While union militancy has not been curtailed, nor has naked capitalism. Stagecoach is making huge profits out of the South West franchise, which is hardly surprising given the generosity of the renegotiation last year. This gave the company hugely increased franchise payments – well above those needed to service the leases on the new rolling stock – despite the fact that the terms of the original franchise were very favourable. No-one can begrudge Stagecoach’s ability to screw what a company insider once admitted to me was a ‘very generous deal’, because that is what capitalism is all about.

But it is also supposed to be about investment and enterprise. Stagecoach has a chance to improve its service enormously once the four extra tracks at Waterloo become available when Eurostar decamps to St Pancras. However, Graham Eccles of Stagecoach reckoned it was unlikely that his company would be in a position to make use of them. He told The Guardian on December 9 that “in an ideal world it would solve the growing capacity problem we are likely to face but I’m not sure it’s a viable option” because of the potential cost, which he guessed would be £100m. Of course, the problem is that it is not the private sector which can fork out such sums to build flyovers or complex new junctions – it is the taxpayer – and Eccles rightly reckons that the DfT is not in a mood to cough up anything. But wasn’t privatisation supposed to be about liberating the rail industry from the Treasury yoke? As a hapless hack, I do get so confused sometimes about what they tell me! One thing is certain: privatisation did not resolve the class war on the railways which is still raging, with little sign of abating. And, as in most wars, it is the innocent bystanders, the passengers, who are losing out.
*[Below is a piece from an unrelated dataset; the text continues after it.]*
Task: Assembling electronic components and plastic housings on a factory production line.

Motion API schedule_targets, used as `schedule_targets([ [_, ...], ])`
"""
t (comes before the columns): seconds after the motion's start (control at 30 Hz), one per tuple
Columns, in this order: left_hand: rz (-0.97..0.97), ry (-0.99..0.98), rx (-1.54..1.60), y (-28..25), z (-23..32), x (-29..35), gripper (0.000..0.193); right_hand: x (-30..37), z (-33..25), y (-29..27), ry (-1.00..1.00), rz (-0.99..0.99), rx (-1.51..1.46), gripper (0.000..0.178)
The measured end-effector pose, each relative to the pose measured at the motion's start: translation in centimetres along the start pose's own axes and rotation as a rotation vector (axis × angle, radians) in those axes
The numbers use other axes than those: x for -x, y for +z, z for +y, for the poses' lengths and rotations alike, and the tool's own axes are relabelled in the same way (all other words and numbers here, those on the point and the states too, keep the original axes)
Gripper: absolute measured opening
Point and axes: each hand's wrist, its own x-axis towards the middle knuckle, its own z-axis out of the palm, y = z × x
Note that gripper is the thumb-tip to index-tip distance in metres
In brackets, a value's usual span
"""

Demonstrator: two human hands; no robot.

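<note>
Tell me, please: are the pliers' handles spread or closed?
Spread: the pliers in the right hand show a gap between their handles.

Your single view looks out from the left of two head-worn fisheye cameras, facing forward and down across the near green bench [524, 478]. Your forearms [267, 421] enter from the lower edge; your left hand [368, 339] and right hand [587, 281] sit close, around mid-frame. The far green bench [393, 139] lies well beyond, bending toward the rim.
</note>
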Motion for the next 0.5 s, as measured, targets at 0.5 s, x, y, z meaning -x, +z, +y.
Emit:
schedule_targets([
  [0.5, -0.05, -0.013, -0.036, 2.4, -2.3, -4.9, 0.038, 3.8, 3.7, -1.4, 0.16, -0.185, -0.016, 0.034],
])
Mystic Wolmar strikes again

It’s prediction time again. Last year Mystic Wolmar stuck his neck out and tried to make some brave predictions, having been criticised for previously going for the easy option. So this is what they were:

  1. Two out of three of Tony Blair, Alistair Darling, and Richard Bowker will no longer be in their current posts.
  2. The structure of the rail industry will be back on the political agenda and will be openly discussed by ministers.
  3. Gordon Brown will provide no extra cash for the railways in his spending review but any immediate crisis will be averted by extra borrowing for Network Rail and fudge by the SRA.
  4. Thanks to TPWS and luck, it will be another year without a fatal crash on the railways.

Well, clearly 2 and 3 were absolutely spot-on and require no debate. Indeed, 2 was true almost before that issue of RAIL hit the newsstands. No. 1 is a third right – Bowker did go, but both Blair (just) and Darling stayed in their jobs. Blair did announce his departure, however, so I get half a mark for that one. No. 4 is more difficult and was, with hindsight, rather unclearly worded. There was one major accident, Ufton, but it was not at all the fault of anyone or anything on the railways. So half a mark again – three out of four. It’s great to be able to check your own exam paper! ( Yeah, but not in my book – it’s two out of four, sorry Mystic, but “must do better” – Ed)

As with last year, I am going to try to be brave. So here’s five for 2005.

  1. GNER will lose the East Coast franchise despite its good record because First will prove to be much cheaper, but will be tossed the Integrated Kent Franchise as compensation.
  2. A civil servant will be appointed to head the new Department for Transport rail group because no-one from outside will take the job at the salary of up to £120,000 being offered.
  3. Neither the Labour nor Tory manifesto will contain a word about the railways…
  4. … Labour will win the election with a 30-seat overall majority….
  5. … and whatever the result, Alistair Darling will have a new job.

But, as Mystic always says before looking into his crystal ball, “expected the unexpected.” I suspect there will be even more of it than usual in 2005.